TWENTY

“WELL, GREETINGS, FELLOW TRAVELERS,” HE SAID. “Fancy running into you here.” He noticed Lou, who was looking at him with some distaste. “I see you found Lou,” he said to me. “Nice work.”

“What are you doing here?” I asked.

“Is that any way to talk to a friend? No thank-you for my troubles?”

“Thanks,” I said grudgingly. He had helped, but the memory of his pushing me into the energy pool was not a pleasant one. “I do appreciate that.”

“De nada.” He waited for me to say something more, then pouted when I remained silent. Finally he shrugged. “You were out looking for the other shape-shifter, weren’t you? Any luck?”

“What’s that to you?” Victor said.

“Nothing, really. I just thought I might be of some help.”

“And why would you want to help us?”

Eli, who usually smooths over such confrontations, watched and said nothing.

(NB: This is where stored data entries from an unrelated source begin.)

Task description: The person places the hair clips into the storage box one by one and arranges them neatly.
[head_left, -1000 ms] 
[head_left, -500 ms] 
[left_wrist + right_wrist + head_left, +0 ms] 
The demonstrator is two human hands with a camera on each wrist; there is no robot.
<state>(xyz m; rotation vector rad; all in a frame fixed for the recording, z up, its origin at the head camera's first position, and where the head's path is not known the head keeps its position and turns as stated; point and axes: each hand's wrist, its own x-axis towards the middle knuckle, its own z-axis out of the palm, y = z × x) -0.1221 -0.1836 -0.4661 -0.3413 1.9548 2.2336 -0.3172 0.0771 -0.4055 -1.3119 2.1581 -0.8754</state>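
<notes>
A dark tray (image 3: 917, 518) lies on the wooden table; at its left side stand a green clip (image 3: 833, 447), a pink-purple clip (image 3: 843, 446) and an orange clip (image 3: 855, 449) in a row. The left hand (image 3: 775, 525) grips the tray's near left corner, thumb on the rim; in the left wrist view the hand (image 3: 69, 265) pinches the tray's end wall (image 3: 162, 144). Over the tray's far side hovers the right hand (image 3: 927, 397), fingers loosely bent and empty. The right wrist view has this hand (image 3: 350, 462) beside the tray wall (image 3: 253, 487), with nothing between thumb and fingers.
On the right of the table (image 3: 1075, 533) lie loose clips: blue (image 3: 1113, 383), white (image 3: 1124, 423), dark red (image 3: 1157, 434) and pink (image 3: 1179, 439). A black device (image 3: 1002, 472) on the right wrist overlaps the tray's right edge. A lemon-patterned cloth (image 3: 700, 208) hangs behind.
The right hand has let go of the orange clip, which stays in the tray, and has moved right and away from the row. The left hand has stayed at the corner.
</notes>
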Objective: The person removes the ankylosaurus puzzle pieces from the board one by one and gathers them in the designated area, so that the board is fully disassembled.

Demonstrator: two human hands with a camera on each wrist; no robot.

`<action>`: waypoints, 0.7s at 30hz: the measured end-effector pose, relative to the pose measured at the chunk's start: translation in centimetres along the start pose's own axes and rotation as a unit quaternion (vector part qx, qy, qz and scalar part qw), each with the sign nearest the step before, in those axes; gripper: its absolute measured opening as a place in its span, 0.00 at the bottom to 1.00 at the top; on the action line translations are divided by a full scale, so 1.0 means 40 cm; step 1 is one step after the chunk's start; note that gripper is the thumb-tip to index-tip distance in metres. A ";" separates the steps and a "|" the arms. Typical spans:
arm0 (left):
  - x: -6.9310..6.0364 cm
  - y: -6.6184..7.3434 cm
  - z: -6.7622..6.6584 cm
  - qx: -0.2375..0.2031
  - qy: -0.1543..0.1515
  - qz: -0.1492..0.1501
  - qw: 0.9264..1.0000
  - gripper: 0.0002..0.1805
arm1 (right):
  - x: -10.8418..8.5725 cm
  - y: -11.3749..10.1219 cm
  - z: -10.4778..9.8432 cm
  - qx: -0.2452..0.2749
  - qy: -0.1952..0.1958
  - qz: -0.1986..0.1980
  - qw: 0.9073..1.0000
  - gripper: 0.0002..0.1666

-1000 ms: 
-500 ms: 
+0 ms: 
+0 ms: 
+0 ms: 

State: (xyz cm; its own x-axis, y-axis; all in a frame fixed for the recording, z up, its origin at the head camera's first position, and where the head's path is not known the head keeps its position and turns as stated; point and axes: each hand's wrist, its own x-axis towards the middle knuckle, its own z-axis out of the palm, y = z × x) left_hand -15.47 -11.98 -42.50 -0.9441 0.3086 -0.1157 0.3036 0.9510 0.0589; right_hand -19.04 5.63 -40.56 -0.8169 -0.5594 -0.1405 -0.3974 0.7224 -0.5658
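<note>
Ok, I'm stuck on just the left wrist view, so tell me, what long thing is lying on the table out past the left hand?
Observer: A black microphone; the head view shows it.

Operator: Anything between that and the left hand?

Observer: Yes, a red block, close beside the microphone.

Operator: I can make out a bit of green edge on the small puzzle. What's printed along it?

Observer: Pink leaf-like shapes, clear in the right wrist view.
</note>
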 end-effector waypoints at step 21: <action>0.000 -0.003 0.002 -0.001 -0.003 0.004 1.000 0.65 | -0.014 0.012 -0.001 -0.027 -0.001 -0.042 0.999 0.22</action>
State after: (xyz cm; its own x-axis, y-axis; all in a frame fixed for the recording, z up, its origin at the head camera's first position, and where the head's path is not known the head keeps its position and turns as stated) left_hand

“Well, I don’t, actually. Not you, specifically. But Mason’s not so bad. Almost a kindred spirit. And I’ve decided I like it here.” He pushed himself away from the van. “I was getting bored; now I’m not. But I do want to blend in, and the less trouble, the better. Trouble has a way of expanding outward, and pulling innocent bystanders-like myself-into its orbit.”

“Terrific,” said Victor. He wasn’t impressed by this explanation, but I made a small “cool it” gesture with my hand. I saw no point in antagonizing the Wendigo. He surely had his own agenda, but he could also be a great help.

“Yeah,” I said. “We were out looking for it, but it’s gone to earth. I don’t suppose there’s any chance you know where it is?”

“Not right at this moment, no. But I can point you in the right direction.”

“That would be helpful indeed,” Eli said mildly, finally speaking up.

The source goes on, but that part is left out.